**Your task**
Quote exactly the lines running from the line with "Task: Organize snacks" to the end of the entries, including both, and nothing else.

**Source information**
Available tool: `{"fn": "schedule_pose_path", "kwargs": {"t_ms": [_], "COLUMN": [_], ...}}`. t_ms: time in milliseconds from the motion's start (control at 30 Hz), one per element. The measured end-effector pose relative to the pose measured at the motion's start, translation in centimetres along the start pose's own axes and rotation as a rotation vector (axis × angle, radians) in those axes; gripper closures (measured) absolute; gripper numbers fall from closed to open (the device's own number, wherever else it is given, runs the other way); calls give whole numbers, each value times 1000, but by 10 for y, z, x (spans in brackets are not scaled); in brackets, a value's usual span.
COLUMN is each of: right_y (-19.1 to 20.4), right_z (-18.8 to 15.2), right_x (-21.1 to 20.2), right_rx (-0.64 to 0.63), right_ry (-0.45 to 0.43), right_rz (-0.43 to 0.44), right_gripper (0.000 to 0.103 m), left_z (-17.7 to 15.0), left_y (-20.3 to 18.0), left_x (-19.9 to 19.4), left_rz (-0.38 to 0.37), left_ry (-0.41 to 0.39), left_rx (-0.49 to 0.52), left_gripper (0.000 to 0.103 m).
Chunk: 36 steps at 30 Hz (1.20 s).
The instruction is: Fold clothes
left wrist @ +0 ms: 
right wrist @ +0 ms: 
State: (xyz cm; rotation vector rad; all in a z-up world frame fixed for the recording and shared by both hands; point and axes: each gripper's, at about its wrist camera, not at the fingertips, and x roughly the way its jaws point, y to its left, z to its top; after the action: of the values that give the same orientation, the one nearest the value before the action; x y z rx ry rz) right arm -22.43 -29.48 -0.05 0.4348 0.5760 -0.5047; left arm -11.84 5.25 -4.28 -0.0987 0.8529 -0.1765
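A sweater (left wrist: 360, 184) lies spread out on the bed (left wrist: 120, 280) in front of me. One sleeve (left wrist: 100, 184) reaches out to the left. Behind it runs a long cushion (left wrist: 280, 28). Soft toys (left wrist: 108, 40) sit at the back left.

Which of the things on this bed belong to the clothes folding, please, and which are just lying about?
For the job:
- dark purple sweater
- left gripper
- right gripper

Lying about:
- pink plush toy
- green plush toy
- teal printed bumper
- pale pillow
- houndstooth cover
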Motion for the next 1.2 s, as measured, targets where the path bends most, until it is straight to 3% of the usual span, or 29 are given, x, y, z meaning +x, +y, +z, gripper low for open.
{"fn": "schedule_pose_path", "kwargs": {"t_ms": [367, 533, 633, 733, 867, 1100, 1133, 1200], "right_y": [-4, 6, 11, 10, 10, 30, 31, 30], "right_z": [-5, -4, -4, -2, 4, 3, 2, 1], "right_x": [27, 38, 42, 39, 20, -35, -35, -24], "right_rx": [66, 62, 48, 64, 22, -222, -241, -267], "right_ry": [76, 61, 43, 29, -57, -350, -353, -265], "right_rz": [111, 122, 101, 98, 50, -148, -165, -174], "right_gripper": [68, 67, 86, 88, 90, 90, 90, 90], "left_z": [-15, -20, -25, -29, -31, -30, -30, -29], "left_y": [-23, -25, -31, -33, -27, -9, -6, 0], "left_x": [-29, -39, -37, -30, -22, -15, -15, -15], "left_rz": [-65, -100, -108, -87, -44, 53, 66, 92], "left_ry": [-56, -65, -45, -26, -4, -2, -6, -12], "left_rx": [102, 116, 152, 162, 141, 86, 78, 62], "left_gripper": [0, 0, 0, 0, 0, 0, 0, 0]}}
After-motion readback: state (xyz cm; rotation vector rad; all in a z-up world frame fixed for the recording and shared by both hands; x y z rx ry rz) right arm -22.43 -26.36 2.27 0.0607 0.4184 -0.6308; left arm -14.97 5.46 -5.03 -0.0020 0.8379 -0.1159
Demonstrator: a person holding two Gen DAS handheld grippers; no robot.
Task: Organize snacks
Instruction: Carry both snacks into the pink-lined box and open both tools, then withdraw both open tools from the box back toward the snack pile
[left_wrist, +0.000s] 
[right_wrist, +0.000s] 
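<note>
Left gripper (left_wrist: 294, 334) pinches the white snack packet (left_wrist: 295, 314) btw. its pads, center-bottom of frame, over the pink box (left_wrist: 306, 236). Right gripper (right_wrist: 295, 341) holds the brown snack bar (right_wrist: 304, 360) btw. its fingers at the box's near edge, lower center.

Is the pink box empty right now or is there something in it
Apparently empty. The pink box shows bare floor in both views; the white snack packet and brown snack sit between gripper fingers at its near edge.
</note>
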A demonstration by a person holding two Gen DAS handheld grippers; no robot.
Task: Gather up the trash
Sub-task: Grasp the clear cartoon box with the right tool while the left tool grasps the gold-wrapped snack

**Response area**
Task: Organize snacks
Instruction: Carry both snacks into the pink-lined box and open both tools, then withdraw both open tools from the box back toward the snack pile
[left_wrist, +0.000s] 
[right_wrist, +0.000s] 
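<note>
Left gripper (left_wrist: 294, 334) pinches the white snack packet (left_wrist: 295, 314) btw. its pads, center-bottom of frame, over the pink box (left_wrist: 306, 236). Right gripper (right_wrist: 295, 341) holds the brown snack bar (right_wrist: 304, 360) btw. its fingers at the box's near edge, lower center.

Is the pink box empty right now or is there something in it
Apparently empty. The pink box shows bare floor in both views; the white snack packet and brown snack sit between gripper fingers at its near edge.
</note>
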A demonstration by a person holding two Gen DAS handheld grippers; no robot.
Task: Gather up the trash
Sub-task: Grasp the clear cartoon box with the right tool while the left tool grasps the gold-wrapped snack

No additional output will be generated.